### Exercise
From the records below, set down exactly the lines starting with the line that contains "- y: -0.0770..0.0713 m" and going on through the line that contains "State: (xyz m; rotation". Nothing else is wanted.
╭─ Data records
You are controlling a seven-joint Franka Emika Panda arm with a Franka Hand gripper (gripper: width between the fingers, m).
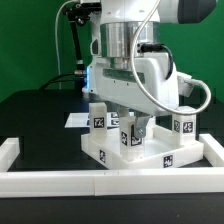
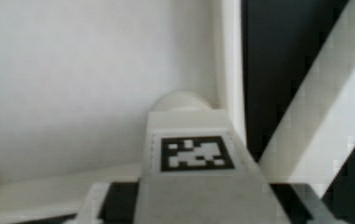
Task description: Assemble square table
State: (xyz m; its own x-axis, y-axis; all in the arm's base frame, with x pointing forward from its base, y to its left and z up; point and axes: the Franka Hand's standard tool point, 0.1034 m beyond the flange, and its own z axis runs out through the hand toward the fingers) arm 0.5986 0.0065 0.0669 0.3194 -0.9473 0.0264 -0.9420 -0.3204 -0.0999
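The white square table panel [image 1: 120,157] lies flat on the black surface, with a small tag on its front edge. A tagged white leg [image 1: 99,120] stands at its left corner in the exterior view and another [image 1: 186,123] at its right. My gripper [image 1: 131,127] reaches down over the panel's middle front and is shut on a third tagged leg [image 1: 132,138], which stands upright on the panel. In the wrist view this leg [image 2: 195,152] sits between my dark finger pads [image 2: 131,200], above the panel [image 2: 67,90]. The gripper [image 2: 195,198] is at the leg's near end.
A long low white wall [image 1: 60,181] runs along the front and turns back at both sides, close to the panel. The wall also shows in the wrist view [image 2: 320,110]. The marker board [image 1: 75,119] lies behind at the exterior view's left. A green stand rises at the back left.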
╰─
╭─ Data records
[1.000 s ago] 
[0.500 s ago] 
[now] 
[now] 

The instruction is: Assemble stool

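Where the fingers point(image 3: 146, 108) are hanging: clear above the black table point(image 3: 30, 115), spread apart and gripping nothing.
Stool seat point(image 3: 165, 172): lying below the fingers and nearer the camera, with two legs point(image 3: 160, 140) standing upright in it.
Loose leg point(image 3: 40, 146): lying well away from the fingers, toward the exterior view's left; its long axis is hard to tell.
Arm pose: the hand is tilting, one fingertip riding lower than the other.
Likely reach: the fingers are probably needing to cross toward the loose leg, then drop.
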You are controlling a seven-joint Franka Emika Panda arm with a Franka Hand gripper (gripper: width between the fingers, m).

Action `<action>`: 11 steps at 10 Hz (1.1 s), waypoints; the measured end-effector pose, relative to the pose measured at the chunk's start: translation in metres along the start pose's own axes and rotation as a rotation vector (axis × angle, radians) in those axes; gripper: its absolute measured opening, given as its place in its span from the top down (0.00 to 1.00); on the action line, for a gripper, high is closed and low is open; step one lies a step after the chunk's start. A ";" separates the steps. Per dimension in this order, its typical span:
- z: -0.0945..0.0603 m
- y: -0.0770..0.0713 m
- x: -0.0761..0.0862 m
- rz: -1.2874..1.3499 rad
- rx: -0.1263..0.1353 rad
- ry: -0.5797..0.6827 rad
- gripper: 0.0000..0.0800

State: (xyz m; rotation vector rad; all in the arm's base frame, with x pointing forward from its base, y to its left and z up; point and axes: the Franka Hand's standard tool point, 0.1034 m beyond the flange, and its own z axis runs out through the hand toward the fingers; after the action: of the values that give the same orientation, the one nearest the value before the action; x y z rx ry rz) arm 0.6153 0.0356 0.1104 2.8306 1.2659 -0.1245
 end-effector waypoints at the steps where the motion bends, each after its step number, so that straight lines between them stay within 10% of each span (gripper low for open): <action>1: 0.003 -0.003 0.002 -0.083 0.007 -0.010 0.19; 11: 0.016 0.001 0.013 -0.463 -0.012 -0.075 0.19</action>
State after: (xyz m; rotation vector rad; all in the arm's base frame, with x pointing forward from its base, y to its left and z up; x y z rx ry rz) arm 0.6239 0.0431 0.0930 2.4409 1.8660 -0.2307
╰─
### Problem solution
- y: -0.0770..0.0713 m
- x: -0.0761..0.0862 m
- rz: -1.2874..1.3499 rad
- rx: -0.1263..0.1353 rad
- ry: -0.5797..0.6827 rad
- gripper: 0.0000..0.0800

State: (xyz m; rotation vector rad; all in the arm's base frame, with x pointing forward from its base, y to its left and z up; point and axes: the Franka Hand's standard tool point, 0.1034 m beyond the flange, and its own z axis runs out through the hand toward the fingers; after the action: of the values that give the same orientation, the one nearest the value before the action; x y z rx ry rz) arm 0.6153 0.0356 0.1104 2.8306 1.2659 -0.1245

This exercise requires no additional answer.